In the Cloud Shell, run the following command to generate the root URL your Application Gateway.

echo http://$(az network public-ip show
— resource-group $RG
— name appGatewayPublicIp
— query dnsSettings.fqdn
— output tsv)
http://vehicleapp20796.southeastasia.cloudapp.azure.com

Using a web browser, navigate to the web site at the URL returned by the previous command. This is the address of your application gateway. Verify that the home page of the vehicle registration web app appears. Note the name of the web server that you’re using as shown in the footer (webServer1 or webServer2).

Click Refresh in the address bar of the web browser. Notice that your session should now be connected to a different web server. In this configuration, Application Gateway uses round-robin load balancing.

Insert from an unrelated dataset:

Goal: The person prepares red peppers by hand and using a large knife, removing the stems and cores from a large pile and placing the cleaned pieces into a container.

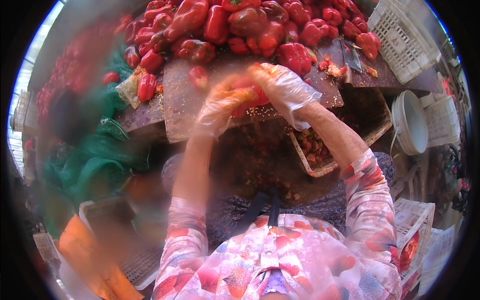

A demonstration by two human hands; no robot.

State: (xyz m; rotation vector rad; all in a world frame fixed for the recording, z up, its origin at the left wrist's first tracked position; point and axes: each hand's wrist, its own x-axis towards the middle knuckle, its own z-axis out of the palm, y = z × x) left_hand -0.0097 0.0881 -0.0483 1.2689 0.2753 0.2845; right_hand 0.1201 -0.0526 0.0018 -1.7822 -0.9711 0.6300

Click Register a Vehicle, enter the details of a vehicle, and then click Register.

Click Refresh a few more times. The requests should oscillate between servers.

Test the resilience of Application Gateway to a failed server##

In the Cloud Shell, run the following command to stop and deallocate the virtual machine for webServer1:

az vm deallocate
— resource-group $RG
— name webServer1

Return to the application in the web browser and click Refresh several times. Notice that the web browser now only connects to webServer2.

In the Cloud Shell window on the right, restart the webServer1 instance:

az vm start
— resource-group $RG
— name webServer1

Return to the web application in the web browser and click Refresh several times. You should see that the requests are now distributed across both web servers again.

[ Test path-based routing]

Now let’s test out the path-based routing. Recall that URLs to the root of the site and with /VehicleRegistration/ will be routed to the vmPool containing our VMs, and requests to /LicenseRenewal/ will be routed to the appServicePool containing our App Service.

You just confirmed that routing to the root page works, as you were able to pull up the vehicle registration page. Let’s try the other routes to confirm they work.

Now click Register a Vehicle in the web browser of the application gateway page. This should bring up the Vehicle Registration page for the vehicle registration site. With /VehicleRegistration/ in the URL, this routes to the vmPool where our vehicle registration site is running.

Now visit http:///LicenseRenewal/Create. This should take you to the license renewal page running on App Service. With /LicenseRenewal/ in the URL, this routes to the appServicePool where our license renewal site is running.

With this configuration, we can direct all users for both sites through our Application Gateway, giving them one root URL to remember. We can add additional sites as we expand our web presence.

Web application firewall We’ve also enabled the WAF on our Application Gateway. By doing this, we’ve automatically added security protection to both web sites. This provides a solid layer of protection from common vulnerabilities and helps protect our infrastructure and data.